JAWA BARAT — Telkom Indonesia melalui anak usahanya, Telin, tengah menyiapkan pengembangan jaringan kabel laut internasional berskala besar. Program strategis bernama Indonesia Cable Express (ICE) ini mencakup 14 proyek submarine cable yang akan menghubungkan Indonesia ke berbagai kawasan dunia, dari Asia, Eropa, Timur Tengah, hingga Amerika. Pengumuman ini disampaikan dalam acara Bali Annual Telkom International Conference (BATIC) 2026 di Nusa Dua, Bali, Selasa (25/8).
Koridor Baru di Luar Zona Nyaman
Selama ini, bisnis kabel laut Telin bertumpu pada tiga koridor utama: antar-Asia, Asia-Amerika, dan Asia-Eropa. Kini perusahaan mulai menjajaki peluang di luar rute tersebut.
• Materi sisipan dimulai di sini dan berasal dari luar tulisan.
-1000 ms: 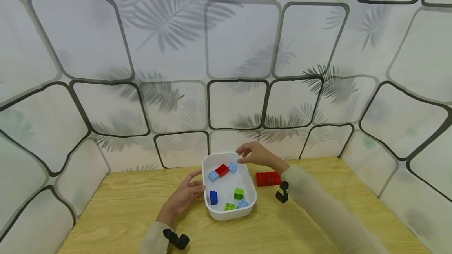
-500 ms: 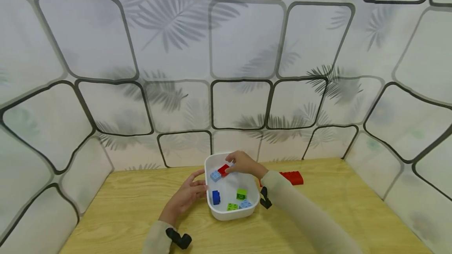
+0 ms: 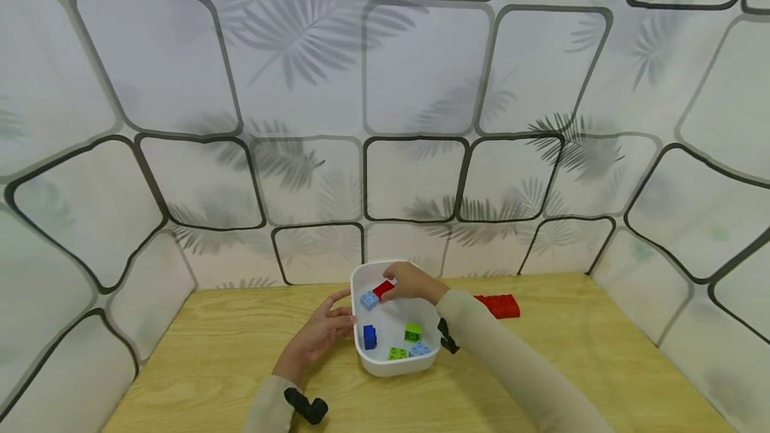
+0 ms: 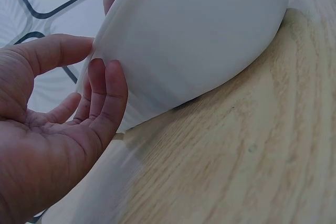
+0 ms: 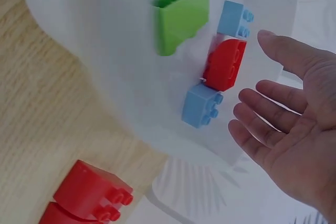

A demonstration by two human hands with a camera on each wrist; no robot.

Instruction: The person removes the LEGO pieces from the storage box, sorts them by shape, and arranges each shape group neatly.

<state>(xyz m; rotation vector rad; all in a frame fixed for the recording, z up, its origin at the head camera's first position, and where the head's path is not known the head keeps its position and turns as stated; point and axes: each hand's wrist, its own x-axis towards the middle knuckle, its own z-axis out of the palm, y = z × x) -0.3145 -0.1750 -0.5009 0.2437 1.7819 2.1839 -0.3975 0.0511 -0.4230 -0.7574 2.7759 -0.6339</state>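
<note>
A white plastic box [image 3: 394, 369] holds several toy building bricks. My left hand [image 3: 319, 333] is at its left side; in the left wrist view its bent fingertips [image 4: 115, 80] rest against the outer wall, and the thumb touches the rim. Over the far end of the box hovers my right hand [image 3: 412, 282]. In the right wrist view its fingers are spread with nothing between them, apart from the red brick [image 5: 226, 65] and the two light blue bricks [image 5: 198, 106] beside it. The head view shows one of these, a light blue brick [image 3: 369, 299]; the other is hidden.
Also in the box are a dark blue brick [image 3: 369, 337], two green bricks [image 3: 412, 331] and another light blue brick [image 3: 419, 349]. Red bricks [image 3: 502, 306] lie on the wooden table [image 3: 210, 366] right of the box, partly behind the right sleeve. A patterned curtain [image 3: 313, 186] surrounds the table.
My right hand has moved left from the far right rim to over the red brick, covering a light blue brick. My left hand stays at the box's side. The view has shifted slightly.
</note>
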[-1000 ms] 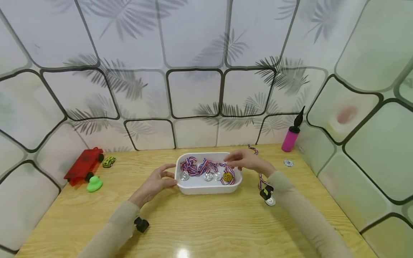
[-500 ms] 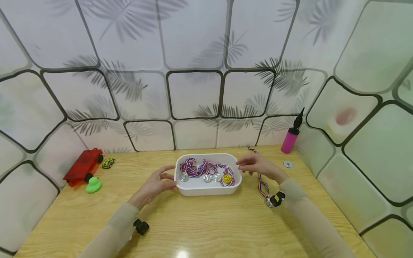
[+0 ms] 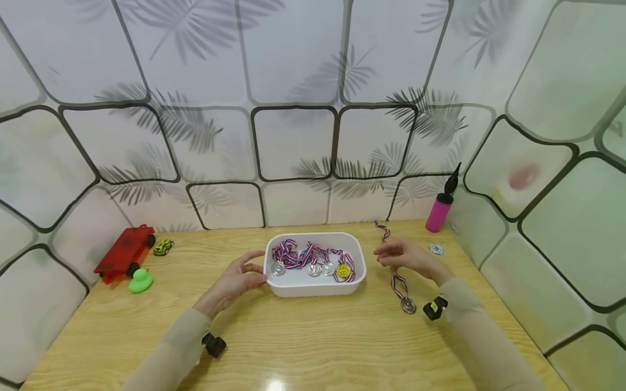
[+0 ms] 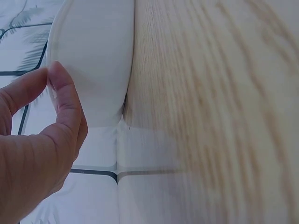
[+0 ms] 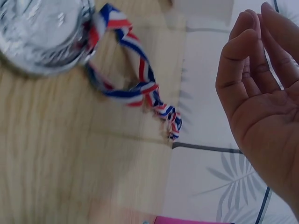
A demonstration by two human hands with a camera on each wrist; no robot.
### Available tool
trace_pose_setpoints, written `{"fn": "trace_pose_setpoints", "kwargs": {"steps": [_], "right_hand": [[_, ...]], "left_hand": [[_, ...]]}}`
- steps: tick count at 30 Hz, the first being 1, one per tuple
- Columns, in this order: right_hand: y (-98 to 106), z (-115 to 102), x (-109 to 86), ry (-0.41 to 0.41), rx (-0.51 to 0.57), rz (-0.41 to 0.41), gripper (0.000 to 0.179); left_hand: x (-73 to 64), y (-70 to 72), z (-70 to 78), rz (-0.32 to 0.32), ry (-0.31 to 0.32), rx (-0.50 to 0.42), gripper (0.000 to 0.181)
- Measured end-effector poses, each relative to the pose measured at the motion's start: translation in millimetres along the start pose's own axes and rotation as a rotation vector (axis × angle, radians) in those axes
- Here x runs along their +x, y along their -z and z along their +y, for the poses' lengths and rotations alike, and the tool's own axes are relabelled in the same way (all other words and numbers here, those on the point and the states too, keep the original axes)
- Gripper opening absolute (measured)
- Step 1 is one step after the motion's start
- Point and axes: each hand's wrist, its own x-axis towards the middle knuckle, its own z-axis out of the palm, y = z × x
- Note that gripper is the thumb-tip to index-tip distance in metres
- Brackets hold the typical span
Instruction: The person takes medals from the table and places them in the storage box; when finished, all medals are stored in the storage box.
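Note:
A white oblong tray (image 3: 313, 290) stands on the table with several ribboned medals in it. Silver medals (image 3: 314, 269) lie along its front, and a gold medal (image 3: 344, 270) is at the right. My left hand (image 3: 238, 279) holds the tray's left end, thumb and fingers at the rim. To the right of the tray, my right hand (image 3: 411, 258) hovers with fingers loosely bent and nothing between them. Under it runs the red, white and blue ribbon (image 5: 140, 60) of another silver medal (image 3: 408, 306), which lies on the table. My right hand covers part of that ribbon.
At the left are a red toy vehicle (image 3: 126, 252), a small yellow-green toy car (image 3: 163, 247) and a green rubber duck (image 3: 141, 281). A pink and black hand pump (image 3: 440, 209) stands at the back right, near a poker chip (image 3: 436, 249). Patterned walls border the table.
My right hand has drawn back from over the tray's right end and moved right, above the loose medal's ribbon. My left hand has stayed at the tray.

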Motion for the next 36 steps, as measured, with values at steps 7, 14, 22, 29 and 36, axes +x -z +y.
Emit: {"fn": "trace_pose_setpoints", "kwargs": {"steps": [7,14,22,29,36], "right_hand": [[8,12,-14.7,-0.037,-0.045,-0.014,0.044],[14,21,-30.5,-0.078,-0.059,-0.067,0.039],[18,27,-46.5,-0.092,-0.128,-0.153,0.031],[15,30,-55.0,-0.074,-0.192,-0.196,0.028],[12,31,-60.3,-0.062,-0.199,-0.228,0.03]], "left_hand": [[1.2,1.3,-1.0,0.006,0.008,-0.015,0.078],[0.7,0.2,0.8,0.018,0.025,-0.016,0.081],[1.4,-0.3,3.1,0.025,0.032,-0.023,0.083],[0.3,0.2,4.6,0.03,0.042,-0.025,0.084],[1.0,-0.4,6.1,0.024,0.049,-0.028,0.084]]}}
Direktur Wholesale & International Service Telkom Indonesia, Budi Satria Dharma Purba, menyebut beberapa koridor baru yang sedang dieksplorasi, termasuk Timur Tengah-Afrika, Eropa-Amerika, dan konektivitas dari Amerika Serikat menuju Amerika Latin.
"Kita ingin tentu melihat peluang-peluang bisnis di tempat lain, di luar dari zona nyamannya Telin saat ini," ujar Budi. Ekspansi ke Timur Tengah sebenarnya sudah dimulai dengan pembukaan kantor perwakilan di kawasan tersebut sebagai langkah inisiasi.
Prioritas Pembangunan Bertahap
CEO Telin Abdul Rahman Ansyori menegaskan bahwa 14 proyek kabel laut tersebut tidak akan dibangun serentak. Perusahaan akan memilih koridor mana yang paling mendesak untuk diamankan terlebih dahulu berdasarkan kapasitas jaringan yang tersedia dan kebutuhan ekosistem digital saat ini.
"Kita eksekusi first staging bertahap. Melihat koridor mana yang lagi mau kita amankan. Kita sudah punya beberapa kabel," jelas Abdul Rahman. Pendekatan ini memastikan investasi dialokasikan ke area dengan dampak terbesar bagi konektivitas nasional.
Investasi Jumbo dengan Perhitungan Ketat
Proyek kabel laut membutuhkan modal yang sangat besar, sehingga Telin menjanjikan pengelolaan investasi yang hati-hati. Setiap pembangunan wajib melalui perhitungan bisnis yang ketat untuk memastikan potensi pengembalian investasi yang sehat. Abdul Rahman menekankan bahwa setiap rupiah yang dikeluarkan harus kembali ke negara.
"Rencana investasi akan jalan terus dan akan kami lakukan sesuai dengan arahan grup. Tetapi akan kami lakukan dengan sangat prudent dan dengan sangat hati-hati agar memastikan bahwa setiap rupiah yang kita keluarkan selalu akan kembali ke negara," tegasnya.
Dampak bagi Ekosistem Digital Indonesia
Ekspansi jaringan kabel laut ini menjadi fondasi penting bagi pertumbuhan layanan digital di Indonesia. Dengan kapasitas konektivitas internasional yang lebih besar, kualitas akses internet ke server luar negeri berpotensi meningkat, termasuk untuk kebutuhan gaming online yang membutuhkan latensi rendah. Langkah ini juga mengantisipasi lonjakan kebutuhan data yang terus meningkat seiring digitalisasi berbagai sektor.
Kehadiran koridor baru ke Amerika Latin dan Afrika juga membuka peluang bagi industri teknologi Indonesia untuk menjangkau pasar yang selama ini belum terlayani optimal oleh operator internasional.